## Brief
Find every line in the records that holds the string "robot". Copy each one.

## Source material

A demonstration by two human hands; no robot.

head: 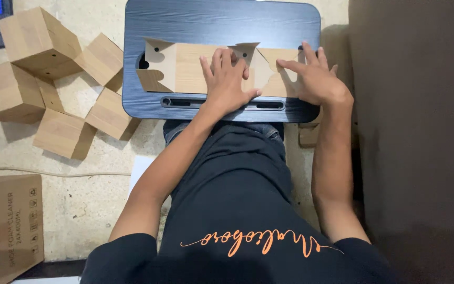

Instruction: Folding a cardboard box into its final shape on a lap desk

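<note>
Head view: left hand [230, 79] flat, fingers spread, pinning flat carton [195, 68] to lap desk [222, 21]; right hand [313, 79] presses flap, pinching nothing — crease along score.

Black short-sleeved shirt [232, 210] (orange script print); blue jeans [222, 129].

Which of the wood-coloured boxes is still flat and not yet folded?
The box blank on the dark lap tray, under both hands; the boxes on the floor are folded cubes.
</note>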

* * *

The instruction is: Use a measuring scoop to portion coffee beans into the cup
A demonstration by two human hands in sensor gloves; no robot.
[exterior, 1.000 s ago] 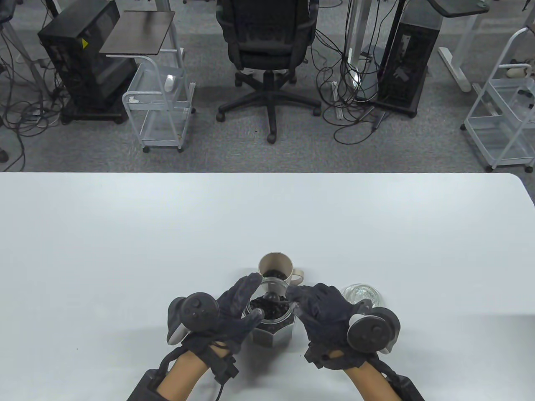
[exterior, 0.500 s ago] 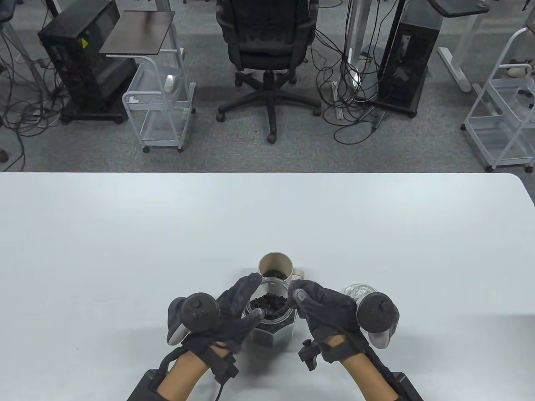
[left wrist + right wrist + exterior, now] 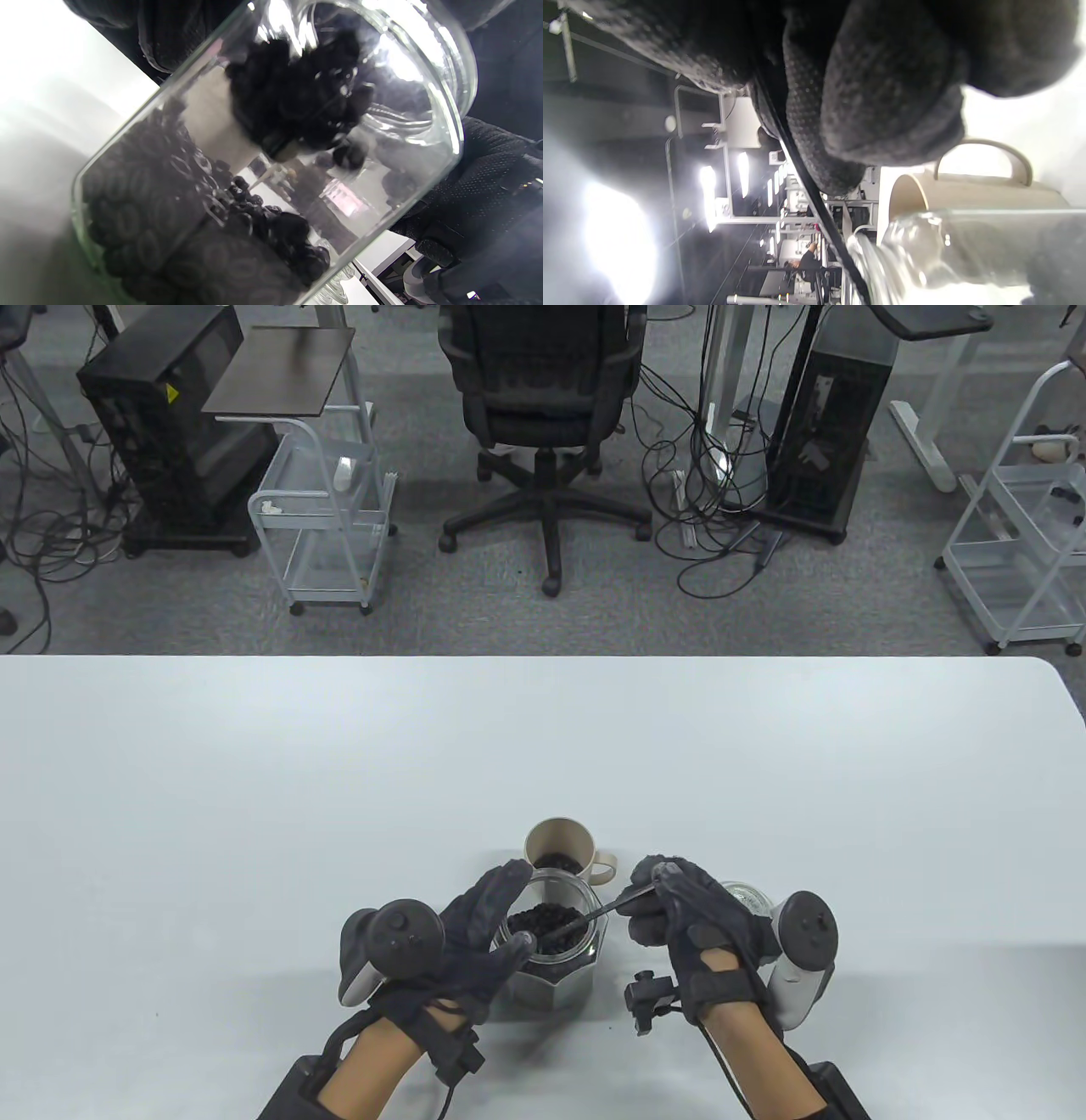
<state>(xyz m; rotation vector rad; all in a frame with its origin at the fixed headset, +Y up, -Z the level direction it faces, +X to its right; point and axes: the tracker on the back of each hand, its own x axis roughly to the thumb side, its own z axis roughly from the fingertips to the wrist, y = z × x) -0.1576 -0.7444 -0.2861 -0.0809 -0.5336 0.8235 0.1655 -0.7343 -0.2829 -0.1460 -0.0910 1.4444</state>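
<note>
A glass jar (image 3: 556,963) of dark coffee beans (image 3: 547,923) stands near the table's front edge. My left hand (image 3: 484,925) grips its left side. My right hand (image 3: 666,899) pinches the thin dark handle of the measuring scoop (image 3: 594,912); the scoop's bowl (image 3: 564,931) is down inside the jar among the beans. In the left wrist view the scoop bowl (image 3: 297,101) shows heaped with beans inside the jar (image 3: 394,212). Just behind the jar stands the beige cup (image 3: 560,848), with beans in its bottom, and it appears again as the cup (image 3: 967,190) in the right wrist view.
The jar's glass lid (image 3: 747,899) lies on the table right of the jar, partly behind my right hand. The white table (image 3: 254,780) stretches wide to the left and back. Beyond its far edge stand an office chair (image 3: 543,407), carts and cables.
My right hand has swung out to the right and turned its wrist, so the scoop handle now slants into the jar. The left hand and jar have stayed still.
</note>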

## Result of the exercise
A demonstration by two human hands; no robot.
A demonstration by two human hands in sensor gloves; no robot.

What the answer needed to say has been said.